Danny Baldwin moves to Weatherfield to help his father Mike Baldwin (Johnny Briggs) with his business, Underworld. Not long afterwards, his wife Frankie Baldwin (Debra Stephenson), who had previously cheated on him, arrives in Weatherfield as she wants to give their marriage another chance. They are soon joined by Danny's two sons, Warren Baldwin (Danny Young) and Jamie Baldwin (Rupert Hill). Unaware of Frankie's intentions, Danny has a brief fling with shop assistant Sunita Parekh (Shobna Gulati) shortly after his arrival, but Sunita does not know that Danny is married and is very hurt when Frankie turns up. The Baldwins then rent No. 7 Coronation Street from Blanche Hunt (Maggie Jones).

Danny's uncle Harry dies, and his mother, Viv, (Patricia Brake), comes to stay and reveals to Mike and Danny a secret she had kept since his birth: Harry's brother Mike is actually Danny's biological father, the product of an affair. His ex-wife Carol (Lynne Pearson) arrives after regaining contact with Jamie against his wishes. Danny soon embarks on a passionate affair with Jamie's girlfriend Leanne Battersby (Jane Danson). When this is finally revealed, Jamie is heartbroken. Frankie throws Danny out and he moves in with Leanne.
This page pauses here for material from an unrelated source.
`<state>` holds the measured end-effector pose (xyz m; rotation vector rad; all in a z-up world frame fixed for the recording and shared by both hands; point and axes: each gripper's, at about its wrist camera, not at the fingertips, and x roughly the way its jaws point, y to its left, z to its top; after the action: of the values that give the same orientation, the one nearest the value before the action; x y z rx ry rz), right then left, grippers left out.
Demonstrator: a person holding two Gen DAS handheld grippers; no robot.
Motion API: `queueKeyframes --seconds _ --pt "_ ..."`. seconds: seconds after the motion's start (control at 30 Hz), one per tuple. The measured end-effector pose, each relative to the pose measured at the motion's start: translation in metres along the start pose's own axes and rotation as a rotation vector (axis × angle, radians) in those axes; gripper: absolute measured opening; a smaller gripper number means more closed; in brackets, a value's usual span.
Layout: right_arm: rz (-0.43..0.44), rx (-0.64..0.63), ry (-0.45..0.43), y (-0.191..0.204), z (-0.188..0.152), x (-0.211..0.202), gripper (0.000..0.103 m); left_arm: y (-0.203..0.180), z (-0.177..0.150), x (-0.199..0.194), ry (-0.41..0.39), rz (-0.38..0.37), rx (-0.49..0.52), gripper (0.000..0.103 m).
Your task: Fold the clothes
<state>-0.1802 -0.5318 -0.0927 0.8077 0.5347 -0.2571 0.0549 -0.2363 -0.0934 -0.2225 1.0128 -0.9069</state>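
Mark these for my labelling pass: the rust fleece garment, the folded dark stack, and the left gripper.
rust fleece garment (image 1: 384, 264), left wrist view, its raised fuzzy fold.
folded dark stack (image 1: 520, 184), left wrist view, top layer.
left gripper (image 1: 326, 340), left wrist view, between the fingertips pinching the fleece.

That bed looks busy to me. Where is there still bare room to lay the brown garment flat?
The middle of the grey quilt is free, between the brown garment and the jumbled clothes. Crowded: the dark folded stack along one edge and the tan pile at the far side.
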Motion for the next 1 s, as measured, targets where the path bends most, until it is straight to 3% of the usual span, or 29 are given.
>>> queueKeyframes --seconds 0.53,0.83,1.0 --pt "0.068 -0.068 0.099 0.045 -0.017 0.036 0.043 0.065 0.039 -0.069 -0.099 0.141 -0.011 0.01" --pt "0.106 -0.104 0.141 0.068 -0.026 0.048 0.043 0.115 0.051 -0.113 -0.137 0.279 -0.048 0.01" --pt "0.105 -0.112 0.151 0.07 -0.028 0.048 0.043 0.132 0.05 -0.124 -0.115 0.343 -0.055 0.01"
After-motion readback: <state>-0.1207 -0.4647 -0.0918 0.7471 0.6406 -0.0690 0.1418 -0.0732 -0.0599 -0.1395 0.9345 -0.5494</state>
Mike becomes ill with Alzheimer's disease. Danny is initially determined to use Mike's illness to gain control of the factory and Mike's other assets and manages to get power of attorney; however, as Mike's condition deteriorates, Danny's emotions get the better of him and he is genuinely upset at the decline of his dad. Mike eventually dies in April 2006, and Danny is left distraught by the outcome. Leanne, now engaged to Danny, finds a more recent will amongst Mike's belongings in which he leaves everything to his youngest son, Adam Barlow (Sam Robertson). Thereafter Leanne uses the will to blackmail Danny, demanding £100,000 and leaves Weatherfield after Danny throws her out. Danny continues to try to reconcile with Frankie, and nearly succeeds; but is shocked and appalled to discover that Frankie is having an affair with Jamie. Afterwards, Danny goes on a downwards spiral and sells his share of the factory to Paul Connor (Sean Gallagher) - who had already bought Adam's share - and leaves Weatherfield for Spain. He is last seen with a beautiful woman on his arm, where he phones Jamie to wish him a Happy New Year.

==Reception==
A writer from Inside Soap called the character "comical".